Un altro elemento importante riguarda la categoria nutrizionale del prodotto, che può essere classificato come alimento completo oppure complementare. Gli alimenti completi sono formulati per fornire tutti i nutrienti necessari al cane quando somministrati come unica fonte di cibo. Gli alimenti complementari, invece, devono essere integrati con altri alimenti per garantire una dieta equilibrata.

Sulle confezioni dei prodotti per cani si trovano spesso indicazioni relative alla fase di vita dell’animale. Esistono infatti alimenti specifici per cuccioli, per cani adulti e per cani anziani. I cuccioli, ad esempio, hanno esigenze nutrizionali molto diverse rispetto ai cani adulti perché sono in fase di crescita e sviluppo. Per questo motivo gli alimenti destinati ai cuccioli tendono ad avere un contenuto energetico e proteico più elevato.

I cani adulti, invece, necessitano di una dieta equilibrata che mantenga il peso corporeo e supporti l’attività quotidiana. Nei cani senior, cioè gli animali più anziani, la nutrizione può cambiare nuovamente. Alcuni alimenti per cani anziani sono formulati per essere più digeribili o per supportare articolazioni, metabolismo e controllo del peso.

Un’altra categoria che compare spesso sulle confezioni è quella degli alimenti ipoallergenici o destinati a cani con sensibilità alimentari. Il termine ipoallergenico viene generalmente utilizzato per indicare alimenti formulati con un numero limitato di ingredienti o con fonti proteiche meno comuni. L’obiettivo è ridurre il rischio di reazioni avverse o intolleranze alimentari in alcuni animali sensibili.

Negli ultimi anni si è diffusa anche una crescente attenzione verso prodotti etichettati come grain free o “senza cereali”. Questo termine indica alimenti formulati senza l’utilizzo di cereali tradizionali come grano, mais o riso. Tuttavia è importante ricordare che l’assenza di cereali non significa automaticamente che un alimento sia più adatto a tutti i cani. La scelta della dieta dovrebbe sempre considerare le esigenze specifiche dell’animale.

Accanto al concetto di grain free si trovano anche prodotti indicati come grain inclusive, cioè formulati con cereali. I cereali possono rappresentare una fonte di energia e di carboidrati facilmente digeribili per molti cani. Per questo motivo la loro presenza o assenza deve essere valutata nel contesto dell’intera formulazione dell’alimento.

Negli ultimi anni il mercato del pet food ha visto anche una crescente diffusione di prodotti con ingredienti alternativi, come ad esempio proteine di insetti o nuove fonti proteiche considerate più sostenibili dal punto di vista ambientale. Queste formulazioni stanno attirando l’interesse di alcuni proprietari che cercano soluzioni alimentari innovative o più sostenibili.
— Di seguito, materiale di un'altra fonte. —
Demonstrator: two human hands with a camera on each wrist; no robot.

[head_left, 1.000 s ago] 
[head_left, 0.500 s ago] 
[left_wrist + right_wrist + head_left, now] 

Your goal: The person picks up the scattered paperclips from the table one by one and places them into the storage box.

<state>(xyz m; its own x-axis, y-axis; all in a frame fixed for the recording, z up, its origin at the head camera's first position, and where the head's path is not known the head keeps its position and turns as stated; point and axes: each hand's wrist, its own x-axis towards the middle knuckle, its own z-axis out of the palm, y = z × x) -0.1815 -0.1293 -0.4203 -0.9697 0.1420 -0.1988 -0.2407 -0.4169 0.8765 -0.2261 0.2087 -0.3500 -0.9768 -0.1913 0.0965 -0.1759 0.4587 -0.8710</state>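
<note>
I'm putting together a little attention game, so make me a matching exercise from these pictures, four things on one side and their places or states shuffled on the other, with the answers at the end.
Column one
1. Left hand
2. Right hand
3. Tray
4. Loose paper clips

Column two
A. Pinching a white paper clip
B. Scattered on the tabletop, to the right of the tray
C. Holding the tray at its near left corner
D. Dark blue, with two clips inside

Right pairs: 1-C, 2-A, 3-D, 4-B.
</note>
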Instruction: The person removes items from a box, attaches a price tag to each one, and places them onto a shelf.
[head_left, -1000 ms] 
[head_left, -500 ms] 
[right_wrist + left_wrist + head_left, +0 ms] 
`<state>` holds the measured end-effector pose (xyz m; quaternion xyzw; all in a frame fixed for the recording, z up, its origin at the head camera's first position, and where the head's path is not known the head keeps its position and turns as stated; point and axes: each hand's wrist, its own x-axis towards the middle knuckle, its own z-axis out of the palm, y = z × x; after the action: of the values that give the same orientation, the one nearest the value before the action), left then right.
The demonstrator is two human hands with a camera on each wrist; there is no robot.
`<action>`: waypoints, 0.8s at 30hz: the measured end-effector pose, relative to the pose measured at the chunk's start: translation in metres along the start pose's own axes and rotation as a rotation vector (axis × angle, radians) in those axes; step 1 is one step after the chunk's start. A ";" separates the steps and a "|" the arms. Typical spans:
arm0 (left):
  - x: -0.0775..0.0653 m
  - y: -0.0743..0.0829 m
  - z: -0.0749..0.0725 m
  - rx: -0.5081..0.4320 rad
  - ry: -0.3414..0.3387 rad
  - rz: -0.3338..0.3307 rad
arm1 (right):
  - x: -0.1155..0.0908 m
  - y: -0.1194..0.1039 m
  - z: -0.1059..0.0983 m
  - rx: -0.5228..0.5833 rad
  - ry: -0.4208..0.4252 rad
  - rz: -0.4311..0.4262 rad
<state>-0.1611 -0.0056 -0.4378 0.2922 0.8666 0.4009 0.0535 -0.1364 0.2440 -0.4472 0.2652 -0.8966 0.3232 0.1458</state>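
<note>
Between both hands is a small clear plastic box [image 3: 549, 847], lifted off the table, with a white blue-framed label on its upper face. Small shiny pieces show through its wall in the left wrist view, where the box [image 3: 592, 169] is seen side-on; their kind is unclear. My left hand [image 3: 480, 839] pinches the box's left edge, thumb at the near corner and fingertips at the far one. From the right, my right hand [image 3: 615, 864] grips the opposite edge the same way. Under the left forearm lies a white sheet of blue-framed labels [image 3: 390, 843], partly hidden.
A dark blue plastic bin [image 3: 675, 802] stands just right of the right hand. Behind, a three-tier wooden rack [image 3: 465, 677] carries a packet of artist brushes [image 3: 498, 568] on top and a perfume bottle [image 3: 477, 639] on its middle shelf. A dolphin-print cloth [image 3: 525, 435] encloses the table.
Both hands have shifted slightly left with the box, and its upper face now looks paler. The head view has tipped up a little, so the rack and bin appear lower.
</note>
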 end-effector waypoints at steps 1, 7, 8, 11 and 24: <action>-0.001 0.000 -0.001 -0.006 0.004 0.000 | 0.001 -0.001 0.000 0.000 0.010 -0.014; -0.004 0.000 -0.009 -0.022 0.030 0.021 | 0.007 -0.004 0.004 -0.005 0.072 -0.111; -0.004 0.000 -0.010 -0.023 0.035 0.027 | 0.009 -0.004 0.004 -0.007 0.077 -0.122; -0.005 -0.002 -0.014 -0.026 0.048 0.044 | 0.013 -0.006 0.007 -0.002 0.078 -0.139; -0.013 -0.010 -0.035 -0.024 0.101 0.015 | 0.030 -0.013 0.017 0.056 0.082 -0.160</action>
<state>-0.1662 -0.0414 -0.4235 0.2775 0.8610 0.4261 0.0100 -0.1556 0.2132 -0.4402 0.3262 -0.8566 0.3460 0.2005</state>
Imparare a leggere e interpretare l’etichetta del cibo per cani non significa necessariamente diventare esperti di nutrizione animale, ma consente di avere una maggiore consapevolezza su ciò che si sta acquistando. Comprendere la composizione degli ingredienti, l’analisi nutrizionale e le diverse indicazioni presenti sull’etichetta aiuta a fare scelte più informate e ad adattare l’alimentazione alle esigenze specifiche del proprio animale.

In definitiva, l’etichetta rappresenta uno strumento fondamentale per orientarsi nel vasto mercato del pet food. Sapere cosa significano le informazioni riportate sulla confezione permette al proprietario di valutare meglio i prodotti disponibili e di scegliere con maggiore consapevolezza l’alimento più adatto al proprio cane.